The only way to get around my lack of experience, the only way to get a crack at an assignment was to be bold, opinionated, and irreverent.

I expounded from books I had read, or pontificated straight out of my ass.

The vibe was — although I never actually said it — you can get way better work than the stuff you have now.

All I could do was promise freshness, surprise, something new. Not the same old stuff.

“Let me try something. If you hate it, fire me.”
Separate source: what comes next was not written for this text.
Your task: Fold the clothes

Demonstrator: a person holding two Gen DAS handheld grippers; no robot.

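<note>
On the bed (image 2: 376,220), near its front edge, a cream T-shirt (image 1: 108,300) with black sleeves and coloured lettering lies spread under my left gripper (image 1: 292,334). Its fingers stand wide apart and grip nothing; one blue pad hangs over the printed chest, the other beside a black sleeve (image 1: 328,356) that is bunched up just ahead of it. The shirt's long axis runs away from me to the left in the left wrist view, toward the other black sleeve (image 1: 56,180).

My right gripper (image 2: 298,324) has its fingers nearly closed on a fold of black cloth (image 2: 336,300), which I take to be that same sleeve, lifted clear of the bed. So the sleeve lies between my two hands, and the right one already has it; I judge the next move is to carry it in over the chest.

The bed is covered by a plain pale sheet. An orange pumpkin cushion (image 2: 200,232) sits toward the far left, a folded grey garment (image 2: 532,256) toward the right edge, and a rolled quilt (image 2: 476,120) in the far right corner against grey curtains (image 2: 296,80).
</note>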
Many times they fired me, but sometimes they didn’t. I gathered some clients.

. . .

Years later, most of my clients were about my age. We were contemporaries at the same stages in our careers. We saw each other in each other. We worked like co-conspirators, doing cool stuff to wow the higher-ups, to dazzle the rookies with our consummate skill. Things were good.

. . .

Over time, though, those folks moved on.

My clients started to get younger than me. Then younger and younger all the time. (On the phone, they sometimes sounded like they were thirteen for chrissakes.) That worried me.

So I cleverly decided to change my pitch and ‘rebrand’ myself.
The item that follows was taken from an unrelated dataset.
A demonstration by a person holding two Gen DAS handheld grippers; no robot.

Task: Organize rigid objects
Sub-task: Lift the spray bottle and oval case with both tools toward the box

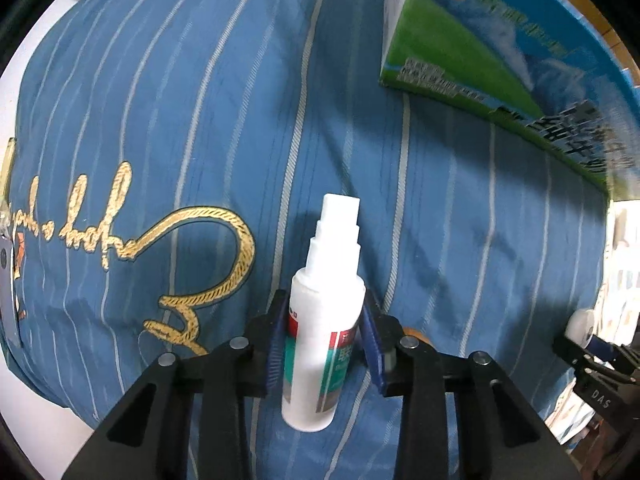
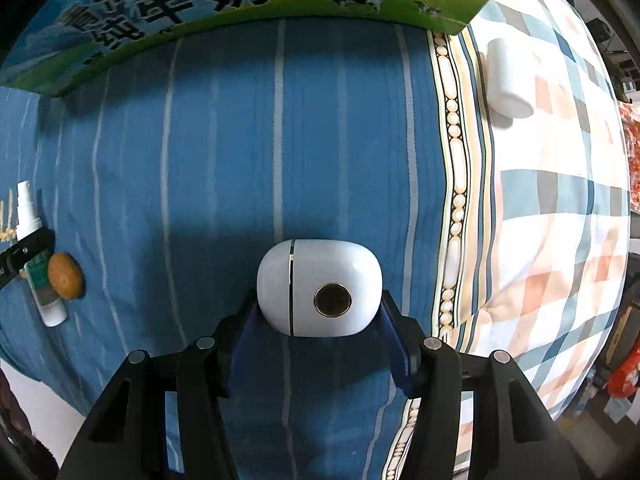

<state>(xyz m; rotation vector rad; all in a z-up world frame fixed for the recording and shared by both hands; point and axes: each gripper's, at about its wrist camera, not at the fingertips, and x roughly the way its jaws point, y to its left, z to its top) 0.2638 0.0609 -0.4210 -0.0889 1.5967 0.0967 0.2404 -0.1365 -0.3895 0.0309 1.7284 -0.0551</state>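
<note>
Blue striped cloth [image 1: 200,100] with gold script embroidery covers the surface, and a green-and-blue milk carton box [image 1: 500,48] sits on it at the upper right of the left view, while a checked quilt [image 2: 560,200] with a white jar [image 2: 506,78] fills the right side of the right view. At lower centre of the left view, the left gripper [image 1: 325,344] pinches a white spray bottle [image 1: 320,320] by its body, nozzle pointing up the frame. At lower centre of the right view, the right gripper [image 2: 319,312] clamps a white rounded case [image 2: 318,288] over the cloth, and a small brown oval object [image 2: 65,276] lies at mid left just beside the bottle.
</note>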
Instead of the bold and irreverent kid, I was now the cagey and wily veteran, the scarred and savvy writer who had grappled with every marketing issue there ever was, at least nine times each.

I had a barge load of experience now, so I played up my 97 years at the keyboard, the 4,998 projects I delivered, in every medium and venue, with a track record four miles long. I was the repository, the archives of know-how. Experience on rails.
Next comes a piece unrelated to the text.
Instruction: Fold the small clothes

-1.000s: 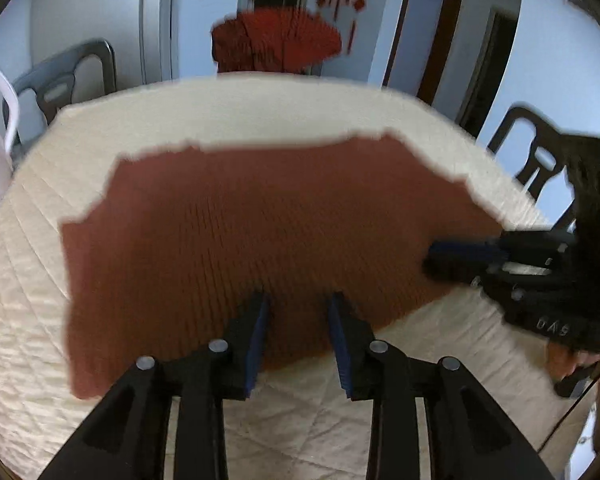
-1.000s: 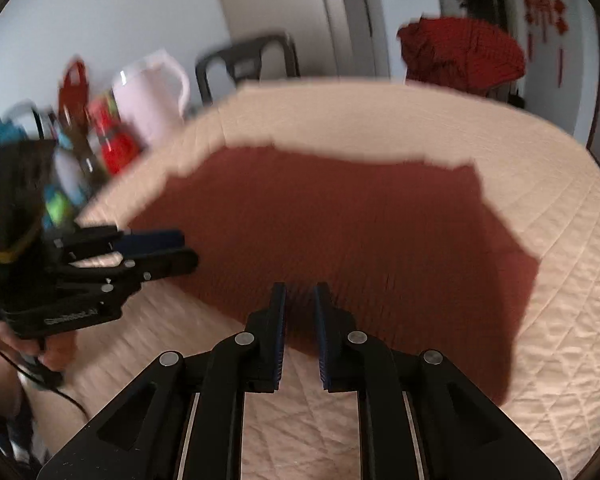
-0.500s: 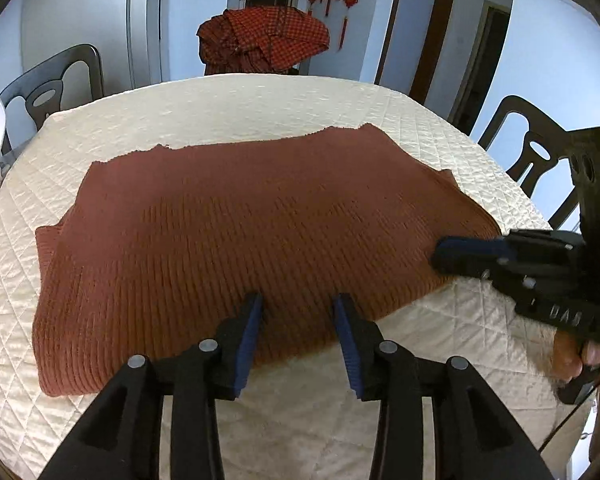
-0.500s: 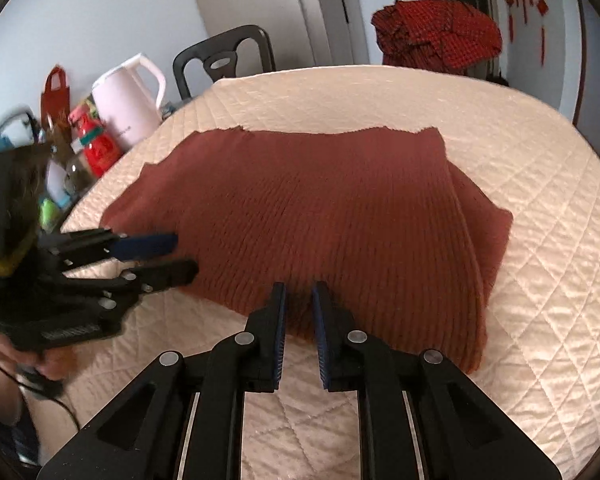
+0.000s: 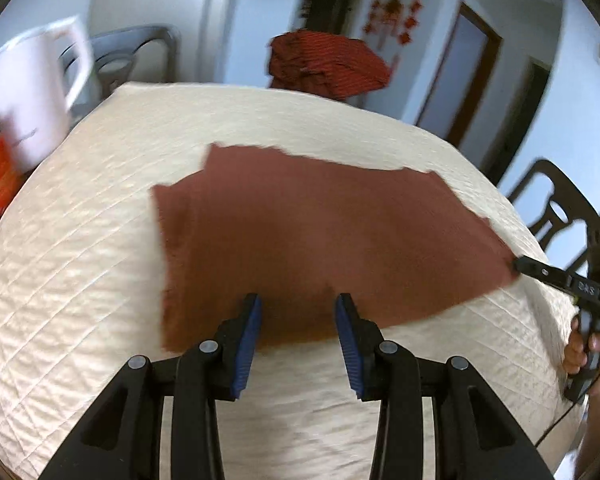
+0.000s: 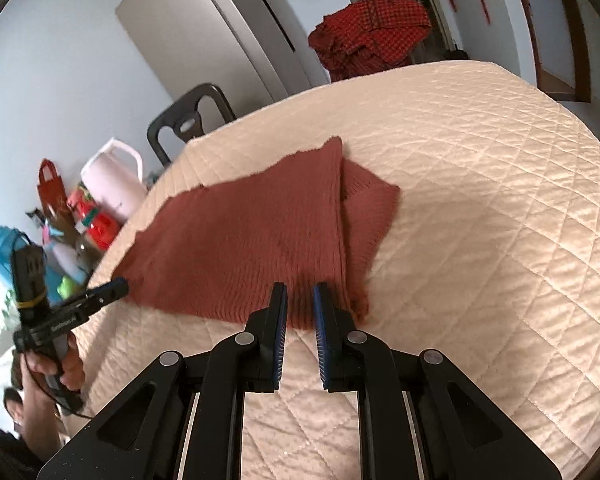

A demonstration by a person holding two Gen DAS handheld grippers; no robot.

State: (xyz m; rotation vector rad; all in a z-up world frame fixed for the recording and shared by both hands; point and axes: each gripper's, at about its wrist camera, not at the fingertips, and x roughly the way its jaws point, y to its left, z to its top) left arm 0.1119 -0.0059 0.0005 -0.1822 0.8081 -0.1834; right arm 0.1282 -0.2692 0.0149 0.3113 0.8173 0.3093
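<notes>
Knitwear, a rust-red ribbed garment (image 5: pixel 320 248), lies flat on the quilted cream surface (image 5: pixel 100 240), partly folded: in the right wrist view one layer overlaps another along a crease running from about 12 o'clock down toward the right gripper (image 6: pixel 300 304).

That gripper's jaws stand slightly apart at the garment's near hem, at 6 o'clock in its own view; nothing is clamped between them as far as I can tell. The left gripper (image 5: pixel 298 312) has its jaws clearly apart, straddling the near edge at 6 o'clock of its view, also holding nothing. Each gripper shows in the other's view at the garment's far corner: the right at 3 o'clock, the left at 9 o'clock.

Risk, as I judge it: the knit is thick and stretchy, so a pinch may catch only the top layer and pull the existing fold open, or bite the quilted cover along with it. Uneven lifting would skew the next fold. A pale kettle (image 6: pixel 114 182) and bottles (image 6: pixel 96 220) crowd the surface's edge near the left gripper, where a wide swing could knock them.
</notes>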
And mostly, people yawned.

Never got much traction with the ‘wily veteran’ thing.

Apparently, after you have about 7 years of experience, no one cares any more. “Over 26 years of experience” doesn’t win you any more points or land you any more work. In fact, I think it suggests calcification, rigidity, recycling of ideas. (“Geez, this old gal was copyediting when I was nine years old.”)

Then I figured it out.

I was yacking about experience and track record when what they really wanted to buy was sharply-done work. Work that would make them look good. Who cared that I’d been doing this since the 1900’s? Nobody.

What worked was to go back into newbie mode.

The only way to get around my too-long experience, the only way to get a crack at an assignment was to be bold, opinionated, and irreverent.

I expounded and pontificated and challenged the ‘conventional’ wisdom.

The vibe was — although I never actually said it — you can get way better work than the stuff you have now.

All I could do was promise freshness, surprise, something new. Not the same old stuff.

“Let me try something. If you hate it, fire me.”